Practice NCLEX RN Questions
Question 1 of 5.
The nurse is talking in the lounge with other nurses about grief and loss. The nurse understands which to be true regarding grief and loss? Select all that apply.
A. The process of grief is detrimental to physical and emotional health.
B. Age, gender, and culture are a few factors that influence the grieving process.
C. The nurse must explore his own feelings about death before he may effectively help others.
D. The nurse should discourage expression of grief and loss because it may upset other clients nearby.
E. The nurse can help the family develop ways to relieve loneliness and depression following the death of a loved one.
Explanation: Age, gender, and culture influence grief; nurses must process their own feelings to help others, and supporting families post-loss is key. Grief is not inherently detrimental, and expression should be encouraged.
Question 2 of 5.
A young adult patient constantly seeks attention from the nurses, stomping away from the nurses’ station and pouting when her requests are refused. Which of the following responses by the nurse is MOST appropriate?
A. Have the patient establish trust with one staff person with whom therapeutic interventions should occur.
B. Give the patient unsolicited attention when she is not exhibiting the unacceptable behaviors.
C. Ignore the patient when she exhibits attention-seeking behavior.
D. Rotate the staff so the patient will learn to relate to more than one nurse.
Explanation: reward nonseeking attention behaviors by giving the patient unsolicited attention
Question 3 of 5.
The parents of a one-month-old boy bring their son to the clinic for evaluation of a possible right dislocated hip. If a diagnosis of unilateral dislocation of the right hip is made, which of the following symptoms will the nurse observe?
A. Limited adduction of the right leg.
B. Uneven gluteal fold and thigh creases.
C. Increase in length of the right limb.
D. Internal rotation of the right leg.
Explanation: folds and creases will be longer and deeper on affected side
Question 4 of 5.
Which of the following assessment findings would indicate to the nurse the need for more sedation in a client who is withdrawing from alcohol dependence?

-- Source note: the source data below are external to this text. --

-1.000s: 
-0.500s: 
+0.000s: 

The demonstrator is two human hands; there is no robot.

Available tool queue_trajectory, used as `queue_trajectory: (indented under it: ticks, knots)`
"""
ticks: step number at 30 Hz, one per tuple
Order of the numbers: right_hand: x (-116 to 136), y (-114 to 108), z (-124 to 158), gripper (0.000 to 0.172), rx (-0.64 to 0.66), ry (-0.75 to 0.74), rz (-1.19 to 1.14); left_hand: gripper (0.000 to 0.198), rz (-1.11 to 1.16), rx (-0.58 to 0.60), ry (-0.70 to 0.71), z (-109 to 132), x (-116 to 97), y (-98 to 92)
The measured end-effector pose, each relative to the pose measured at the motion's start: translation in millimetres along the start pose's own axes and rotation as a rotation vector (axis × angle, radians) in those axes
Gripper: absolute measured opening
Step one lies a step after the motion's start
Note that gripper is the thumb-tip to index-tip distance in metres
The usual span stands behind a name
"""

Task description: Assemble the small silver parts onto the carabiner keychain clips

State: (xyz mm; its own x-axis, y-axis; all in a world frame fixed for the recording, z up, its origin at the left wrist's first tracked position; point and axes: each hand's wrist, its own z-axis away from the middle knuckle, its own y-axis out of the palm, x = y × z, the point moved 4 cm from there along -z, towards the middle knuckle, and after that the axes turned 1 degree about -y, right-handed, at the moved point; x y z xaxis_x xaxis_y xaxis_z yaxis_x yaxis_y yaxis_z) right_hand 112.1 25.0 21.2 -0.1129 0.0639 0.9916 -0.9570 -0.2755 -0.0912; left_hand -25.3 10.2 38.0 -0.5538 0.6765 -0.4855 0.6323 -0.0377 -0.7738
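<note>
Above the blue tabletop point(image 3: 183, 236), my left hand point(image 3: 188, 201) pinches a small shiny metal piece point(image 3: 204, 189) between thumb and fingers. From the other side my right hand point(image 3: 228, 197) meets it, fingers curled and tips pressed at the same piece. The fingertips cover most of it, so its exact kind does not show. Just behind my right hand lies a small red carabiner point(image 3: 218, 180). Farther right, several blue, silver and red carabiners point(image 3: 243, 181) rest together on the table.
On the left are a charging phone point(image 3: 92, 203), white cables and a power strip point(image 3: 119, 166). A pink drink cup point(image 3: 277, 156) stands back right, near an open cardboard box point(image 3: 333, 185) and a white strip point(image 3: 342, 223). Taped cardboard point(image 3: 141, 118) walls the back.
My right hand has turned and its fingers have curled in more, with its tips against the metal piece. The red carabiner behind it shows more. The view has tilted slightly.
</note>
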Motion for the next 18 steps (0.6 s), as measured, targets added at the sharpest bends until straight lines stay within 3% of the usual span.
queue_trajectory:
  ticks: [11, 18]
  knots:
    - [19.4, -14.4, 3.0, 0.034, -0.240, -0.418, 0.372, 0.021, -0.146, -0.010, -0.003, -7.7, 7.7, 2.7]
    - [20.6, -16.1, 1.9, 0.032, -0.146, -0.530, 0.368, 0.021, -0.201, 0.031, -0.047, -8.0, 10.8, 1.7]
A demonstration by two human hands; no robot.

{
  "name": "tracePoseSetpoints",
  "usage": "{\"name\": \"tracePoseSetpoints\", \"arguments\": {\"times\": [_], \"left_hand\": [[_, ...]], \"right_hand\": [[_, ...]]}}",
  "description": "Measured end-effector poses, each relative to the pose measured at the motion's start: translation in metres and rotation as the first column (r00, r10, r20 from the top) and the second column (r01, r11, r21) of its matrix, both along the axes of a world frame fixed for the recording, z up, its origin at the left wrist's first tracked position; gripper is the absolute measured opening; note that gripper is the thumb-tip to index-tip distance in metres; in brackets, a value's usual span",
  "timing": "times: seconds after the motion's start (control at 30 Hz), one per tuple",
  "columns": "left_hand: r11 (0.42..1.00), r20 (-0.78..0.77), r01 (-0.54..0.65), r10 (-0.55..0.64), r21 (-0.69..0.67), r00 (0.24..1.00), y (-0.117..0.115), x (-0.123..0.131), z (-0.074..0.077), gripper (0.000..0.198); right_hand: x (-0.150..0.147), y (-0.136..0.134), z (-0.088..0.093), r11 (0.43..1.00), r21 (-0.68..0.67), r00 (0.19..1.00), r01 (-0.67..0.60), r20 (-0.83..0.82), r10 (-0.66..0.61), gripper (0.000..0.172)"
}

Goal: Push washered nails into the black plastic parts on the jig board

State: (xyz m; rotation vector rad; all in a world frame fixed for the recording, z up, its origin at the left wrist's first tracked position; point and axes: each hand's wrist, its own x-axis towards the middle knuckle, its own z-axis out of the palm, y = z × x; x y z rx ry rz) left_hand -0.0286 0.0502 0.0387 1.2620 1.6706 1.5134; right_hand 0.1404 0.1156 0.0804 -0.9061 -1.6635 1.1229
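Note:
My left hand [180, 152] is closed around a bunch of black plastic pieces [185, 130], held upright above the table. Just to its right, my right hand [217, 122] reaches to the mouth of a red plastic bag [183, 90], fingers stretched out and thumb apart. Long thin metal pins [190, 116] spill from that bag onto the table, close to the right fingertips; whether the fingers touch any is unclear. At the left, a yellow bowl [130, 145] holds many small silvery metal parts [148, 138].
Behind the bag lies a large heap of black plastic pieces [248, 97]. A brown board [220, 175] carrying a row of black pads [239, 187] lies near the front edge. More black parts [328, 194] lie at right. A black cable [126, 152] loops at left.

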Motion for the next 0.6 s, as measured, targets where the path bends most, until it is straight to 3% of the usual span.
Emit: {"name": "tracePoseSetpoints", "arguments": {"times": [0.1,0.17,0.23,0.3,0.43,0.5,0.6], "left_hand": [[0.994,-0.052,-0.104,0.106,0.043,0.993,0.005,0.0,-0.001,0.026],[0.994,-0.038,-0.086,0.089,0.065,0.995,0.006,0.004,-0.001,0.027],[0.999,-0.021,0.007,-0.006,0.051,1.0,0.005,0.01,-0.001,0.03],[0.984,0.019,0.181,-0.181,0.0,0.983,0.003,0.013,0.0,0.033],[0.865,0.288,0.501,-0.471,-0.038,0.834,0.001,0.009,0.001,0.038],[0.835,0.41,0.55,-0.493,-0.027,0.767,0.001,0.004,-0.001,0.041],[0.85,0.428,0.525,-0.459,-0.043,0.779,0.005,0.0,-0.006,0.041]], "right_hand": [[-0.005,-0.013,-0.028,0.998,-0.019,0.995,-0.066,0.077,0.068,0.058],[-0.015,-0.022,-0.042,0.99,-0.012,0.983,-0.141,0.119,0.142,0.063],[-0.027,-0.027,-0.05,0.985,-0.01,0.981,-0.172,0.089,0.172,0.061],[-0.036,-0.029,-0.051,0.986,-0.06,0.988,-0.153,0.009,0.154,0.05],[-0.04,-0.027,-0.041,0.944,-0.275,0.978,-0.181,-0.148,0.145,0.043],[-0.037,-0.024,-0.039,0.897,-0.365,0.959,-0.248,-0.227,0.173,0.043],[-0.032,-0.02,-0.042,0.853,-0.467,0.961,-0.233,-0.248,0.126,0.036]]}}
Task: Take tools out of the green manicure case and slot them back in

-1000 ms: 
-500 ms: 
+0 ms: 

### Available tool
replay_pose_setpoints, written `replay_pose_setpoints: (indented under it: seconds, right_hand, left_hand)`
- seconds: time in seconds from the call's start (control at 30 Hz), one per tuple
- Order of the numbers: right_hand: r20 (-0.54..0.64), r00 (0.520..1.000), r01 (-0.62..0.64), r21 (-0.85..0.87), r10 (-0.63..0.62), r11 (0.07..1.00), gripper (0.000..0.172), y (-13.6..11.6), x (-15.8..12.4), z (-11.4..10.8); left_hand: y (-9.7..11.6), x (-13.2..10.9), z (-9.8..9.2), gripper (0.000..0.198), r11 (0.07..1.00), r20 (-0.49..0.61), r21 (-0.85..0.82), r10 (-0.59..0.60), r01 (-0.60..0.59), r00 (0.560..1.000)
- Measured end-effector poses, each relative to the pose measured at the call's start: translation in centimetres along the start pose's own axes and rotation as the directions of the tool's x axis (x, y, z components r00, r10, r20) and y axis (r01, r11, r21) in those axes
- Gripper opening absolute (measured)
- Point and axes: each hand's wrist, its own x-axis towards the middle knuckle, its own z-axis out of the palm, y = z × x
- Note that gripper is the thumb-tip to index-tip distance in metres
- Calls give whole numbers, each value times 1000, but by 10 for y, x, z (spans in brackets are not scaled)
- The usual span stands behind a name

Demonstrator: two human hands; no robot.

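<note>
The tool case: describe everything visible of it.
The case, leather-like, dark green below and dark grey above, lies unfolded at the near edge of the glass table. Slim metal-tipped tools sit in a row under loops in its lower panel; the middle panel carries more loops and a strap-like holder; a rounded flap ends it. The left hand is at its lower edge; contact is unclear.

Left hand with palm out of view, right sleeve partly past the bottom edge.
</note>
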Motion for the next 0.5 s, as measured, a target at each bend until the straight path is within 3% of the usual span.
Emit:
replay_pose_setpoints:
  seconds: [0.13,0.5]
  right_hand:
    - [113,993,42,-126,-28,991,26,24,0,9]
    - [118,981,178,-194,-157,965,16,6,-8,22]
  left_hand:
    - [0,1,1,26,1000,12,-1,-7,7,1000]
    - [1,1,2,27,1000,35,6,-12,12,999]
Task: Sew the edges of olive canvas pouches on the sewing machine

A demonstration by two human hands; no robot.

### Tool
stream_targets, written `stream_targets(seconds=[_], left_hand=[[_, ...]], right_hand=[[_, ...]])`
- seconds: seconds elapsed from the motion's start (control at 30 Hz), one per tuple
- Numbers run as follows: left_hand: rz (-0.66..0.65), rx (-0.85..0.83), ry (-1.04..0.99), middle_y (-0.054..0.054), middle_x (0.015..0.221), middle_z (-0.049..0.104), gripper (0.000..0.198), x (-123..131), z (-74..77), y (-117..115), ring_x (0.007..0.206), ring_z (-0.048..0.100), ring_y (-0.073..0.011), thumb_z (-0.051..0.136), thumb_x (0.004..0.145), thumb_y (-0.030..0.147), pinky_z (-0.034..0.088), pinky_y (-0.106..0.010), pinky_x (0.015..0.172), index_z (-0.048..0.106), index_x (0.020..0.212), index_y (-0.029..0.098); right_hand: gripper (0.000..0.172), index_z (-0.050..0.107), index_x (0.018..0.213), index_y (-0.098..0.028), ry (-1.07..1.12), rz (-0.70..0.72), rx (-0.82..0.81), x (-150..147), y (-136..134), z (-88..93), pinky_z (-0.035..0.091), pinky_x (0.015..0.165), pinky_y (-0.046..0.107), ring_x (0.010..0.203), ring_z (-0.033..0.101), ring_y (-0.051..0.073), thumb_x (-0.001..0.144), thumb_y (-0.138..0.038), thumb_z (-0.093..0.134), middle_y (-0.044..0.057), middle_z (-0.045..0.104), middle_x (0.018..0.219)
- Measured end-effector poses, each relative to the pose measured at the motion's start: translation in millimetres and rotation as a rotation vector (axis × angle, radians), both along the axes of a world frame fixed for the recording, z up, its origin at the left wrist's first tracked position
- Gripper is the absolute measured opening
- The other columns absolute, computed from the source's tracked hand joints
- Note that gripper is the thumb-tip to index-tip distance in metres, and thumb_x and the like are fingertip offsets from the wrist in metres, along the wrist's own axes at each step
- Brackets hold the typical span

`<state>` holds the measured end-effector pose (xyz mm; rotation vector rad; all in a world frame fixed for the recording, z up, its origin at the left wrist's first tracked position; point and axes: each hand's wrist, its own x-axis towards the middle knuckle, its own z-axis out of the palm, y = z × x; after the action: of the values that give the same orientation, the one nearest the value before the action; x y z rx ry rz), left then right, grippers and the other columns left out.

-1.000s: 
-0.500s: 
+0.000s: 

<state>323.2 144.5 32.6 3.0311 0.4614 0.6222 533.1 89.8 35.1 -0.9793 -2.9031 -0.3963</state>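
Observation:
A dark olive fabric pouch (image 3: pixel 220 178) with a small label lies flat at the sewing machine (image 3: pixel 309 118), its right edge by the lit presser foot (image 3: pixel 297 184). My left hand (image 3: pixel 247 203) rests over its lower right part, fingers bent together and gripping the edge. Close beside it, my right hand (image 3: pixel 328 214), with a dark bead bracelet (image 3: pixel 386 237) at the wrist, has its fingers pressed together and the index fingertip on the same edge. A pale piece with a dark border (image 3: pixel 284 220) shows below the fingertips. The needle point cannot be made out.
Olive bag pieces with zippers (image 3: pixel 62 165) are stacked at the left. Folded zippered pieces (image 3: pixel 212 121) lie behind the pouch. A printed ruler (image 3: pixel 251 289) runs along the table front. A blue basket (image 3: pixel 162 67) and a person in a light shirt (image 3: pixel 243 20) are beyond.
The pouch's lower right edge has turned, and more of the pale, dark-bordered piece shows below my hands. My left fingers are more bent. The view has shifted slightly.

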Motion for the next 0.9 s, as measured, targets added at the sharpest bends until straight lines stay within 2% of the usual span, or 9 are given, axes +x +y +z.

A. Steadily increasing vital signs.
B. Mild tremors and irritability.
C. Decreased respirations and disorientation.
D. Stomach distress and inability to sleep.
Explanation: indication that the client is approaching delirium tremens, which can be avoided with additional sedation
Question 5 of 5.
A young woman is transferred to a psychiatric crisis unit with a diagnosis of a dissociative disorder. The nurse knows which of the following comments by the client is MOST indicative of this disorder?
A. I keep having recurring nightmares.
B. I have a headache and my vision is blurry.
C. I feel like I'm watching myself from outside my body.
D. I hear voices telling me what to do.
Explanation: Dissociative disorders involve a disruption in the normal integration of consciousness, memory, identity, or perception. The statement 'I feel like I'm watching myself from outside my body' is indicative of depersonalization, a common symptom of dissociative disorders. Option A is associated with PTSD, B suggests a physical issue, and D is characteristic of psychotic disorders.